According to TechCrunch, he or she then followed a procedure to test and report it.

"It took me 2 weeks working on it full time to root cause, write [the] exploit [Proof of Concept] and writeup the issue such that it can be fixed," wrote a TechCrunch forum member claiming to be the original discoverer.

"It was reported on June 5th, through my company," he or she continued. "Yes it was late, there are multiple reasons for that. I first had to find the person responsible, the report had to be signed off by people and then the person responsible was [out-of-office]."

Going by the name Galileo, the forum commenter added that there "wasn't any real urgency."

"Only you and my team was aware of it and the issue is likely not that great in a real world scenario," he or she continued, "(doesn't work on Android, pretty visible since it freezes the Chrome GUI for a few seconds)."

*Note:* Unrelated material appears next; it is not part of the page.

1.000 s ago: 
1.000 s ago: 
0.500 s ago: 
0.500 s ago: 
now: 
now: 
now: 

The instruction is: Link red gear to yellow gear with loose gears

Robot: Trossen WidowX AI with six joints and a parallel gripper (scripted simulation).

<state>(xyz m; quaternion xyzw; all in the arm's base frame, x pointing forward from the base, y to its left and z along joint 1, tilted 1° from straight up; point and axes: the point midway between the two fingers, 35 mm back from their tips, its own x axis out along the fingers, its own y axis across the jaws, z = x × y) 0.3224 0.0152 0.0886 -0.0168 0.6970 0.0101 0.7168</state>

But before this Apple employee reported the bug, someone else did. That unnamed person made it clear to Google that they did not find the bug, but they were at the CTF contest and wanted to be sure it was reported.

This person was awarded $10,000 by Google, despite protesting that they did not discover it. In Google's bug report, the company now notes that "we have been made aware that there are some disagreements with how this was presented to us."

"The reporter of this issue has just made us aware that the reporter of issue 1451211 was key in the original discovery that led to this report," it says. "We are happy to include them in acknowledgement here and in the security fix/release notes for this issue when we receive that information."

"Otherwise, we do not see the need for any other action here," continues Google. "We do not plan to reissue this reward."

Google reportedly fixed the zero day bug after the first report and before the discoverer supplied the details.

While this particular bug was reportedly mild in the extreme, overall in 2022, Google Chrome was found to be the browser most vulnerable to security issues.